Zeitgenossen genießen
Eine große Tageszeitung aus Frankfurt schickt ihren besten Mann zur Kontrolle nach Karlsruhe. Leider nur für einen Tag, darum ist Expressprogramm angesagt. Im Litfaß machen wir die erste erstaunliche Entdeckung: Christophs Cordon bleu ist akzeptabel, aber mein Gyros besteht praktisch ausschließlich aus Pommes. Vielleicht sollte man für griechische Köstlichkeiten tatsächlich eher zum Griechen gehen ...
Gut gesättigt gönnen wir uns wenig später eine weitere Spezialität, diesmal aber eine ungarische.
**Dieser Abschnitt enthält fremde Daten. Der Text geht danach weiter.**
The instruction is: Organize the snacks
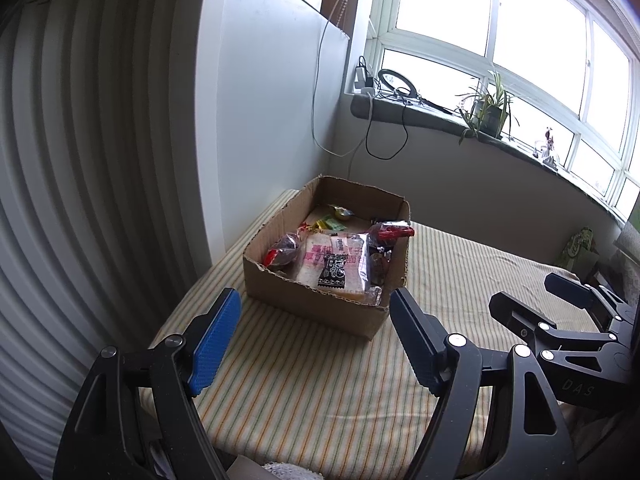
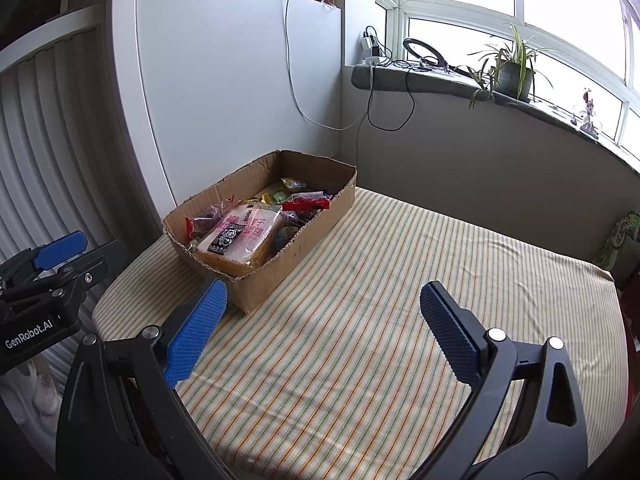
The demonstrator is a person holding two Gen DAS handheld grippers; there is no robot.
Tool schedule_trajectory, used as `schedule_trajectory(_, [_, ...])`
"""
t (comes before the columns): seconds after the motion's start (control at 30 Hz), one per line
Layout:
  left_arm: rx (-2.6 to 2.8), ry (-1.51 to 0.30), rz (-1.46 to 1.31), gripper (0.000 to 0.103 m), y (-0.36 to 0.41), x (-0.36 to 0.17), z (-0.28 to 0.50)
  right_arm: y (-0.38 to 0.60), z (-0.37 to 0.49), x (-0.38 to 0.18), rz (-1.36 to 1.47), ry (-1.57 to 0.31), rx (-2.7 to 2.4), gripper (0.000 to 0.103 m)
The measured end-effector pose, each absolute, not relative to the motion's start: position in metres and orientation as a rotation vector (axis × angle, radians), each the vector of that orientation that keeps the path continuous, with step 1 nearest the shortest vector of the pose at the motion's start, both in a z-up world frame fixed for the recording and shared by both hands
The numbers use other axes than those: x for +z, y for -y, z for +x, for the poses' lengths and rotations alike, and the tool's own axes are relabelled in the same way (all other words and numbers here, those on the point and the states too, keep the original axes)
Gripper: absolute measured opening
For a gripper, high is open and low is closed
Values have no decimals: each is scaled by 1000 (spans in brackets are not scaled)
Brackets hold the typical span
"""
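Note:
A shallow cardboard box (image 1: pixel 308 300) stands on the striped cloth at the far left corner of the table; it also shows in the right wrist view (image 2: pixel 280 268). It holds several snack packets. A large bread packet with pink print (image 1: pixel 334 266) lies on top, also seen from the right (image 2: pixel 240 240). A red-topped packet (image 1: pixel 394 233) leans at the box's right side. My left gripper (image 1: pixel 316 308) is open and empty, just in front of the box. My right gripper (image 2: pixel 322 300) is open and empty, to the right of the box, above bare cloth.
The table (image 2: pixel 380 320) has a striped yellow cloth. A white panel (image 2: pixel 224 80) stands behind the box. A windowsill (image 2: pixel 440 80) carries a potted plant (image 2: pixel 512 72), chargers and cables. A green bag (image 2: pixel 624 236) sits at the far right edge.

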State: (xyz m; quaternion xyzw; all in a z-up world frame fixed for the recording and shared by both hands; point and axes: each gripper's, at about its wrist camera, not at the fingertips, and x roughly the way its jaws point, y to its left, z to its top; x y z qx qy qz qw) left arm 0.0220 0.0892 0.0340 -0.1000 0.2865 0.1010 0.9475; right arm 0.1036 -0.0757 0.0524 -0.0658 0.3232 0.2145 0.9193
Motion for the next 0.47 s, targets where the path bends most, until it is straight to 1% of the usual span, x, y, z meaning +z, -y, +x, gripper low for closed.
schedule_trajectory(0.47, [209,-579,-200,77,-85,34,18,78,100,54,-121,-664,442,99])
Der Nakamura-Schüler László Hudacsek hat zu einem Konzert im ZKM geladen, was man schon dem Konzerttitel anmerkt: Looping on the Ghost Train of Time, soso. Das Programm entpuppt sich als Schlagzeugkonzert mit Videoeinspielung, in der der Künstler sich doppelt und dreifach selbst begleitet. Das ist dann wohl die "musikalisch-ästhetische Vorstellung einer horizontalen und vertikalen Zeitspirale", von der in der Ankündigung die Rede war. Die Stücke sind durchaus interessant, aber als Hudacsek plötzlich zu Weltraumvideos mit Rasseln durch den Raum spaziert, kommt kurzzeitig Hurz-Stimmung auf. Später führt er dann ein Werk für vier Küchenbretter auf - wir rätseln noch heute, welche Tonart darin wohl dominant war. Geli schlägt daraufhin eine neue Musikkategorie vor, kitchen music. Zugelassen sind nur Geräusche, die bei der Küchenarbeit entstehen. Am Kohlrabi - Thomas Müller! An den Kartoffeln - Klaus Meier! Am Tenorkürbis - Katharina Schmidt! Der Abend klingt absolut zeitgenössisch im Ohne Gleichen aus.
Am nächsten Morgen treffen wir uns zum Frühstück mit Anke und Monika in der Alten Bank. Das Frühstück ist vortrefflich, doch Christoph schielt die ganze Zeit zu einem Nachbartisch. Ist das denn die Möglichkeit? Die beste Doktormutter von allen frühstückt mitten im Semester in Karlsruhe? Ich beginne zu schwitzen und überlege mir schon die abenteuerlichsten Ausreden, als der Mann aus Frankfurt Entwarnung gibt: nur eine verblüffend originalgetreue Doppelgängerin!
Der Kurzbesuch klingt mit einem Abstecher in die stattliche Staatliche Kunsthalle aus. In einer tour de force jagen wir Großstädter Christoph stolz durch die beeindruckende Sammlung und schauen sogar noch in die Orangerie. Dort gibt es gerade eine Installation von Katharina Hinsberg zu bewundern. Einmal pro Minute schwebt ein roter Papierstreifen herab und vollführt dabei die akrobatischsten Bewegungen. In der Sprache der Kunst: "Durch das Hängen von Papier- oder Stoffstreifen im Raum überführt sie das Medium in einen installativen Zusammenhang".
Installativ! Das Wort wird man sich merken müssen.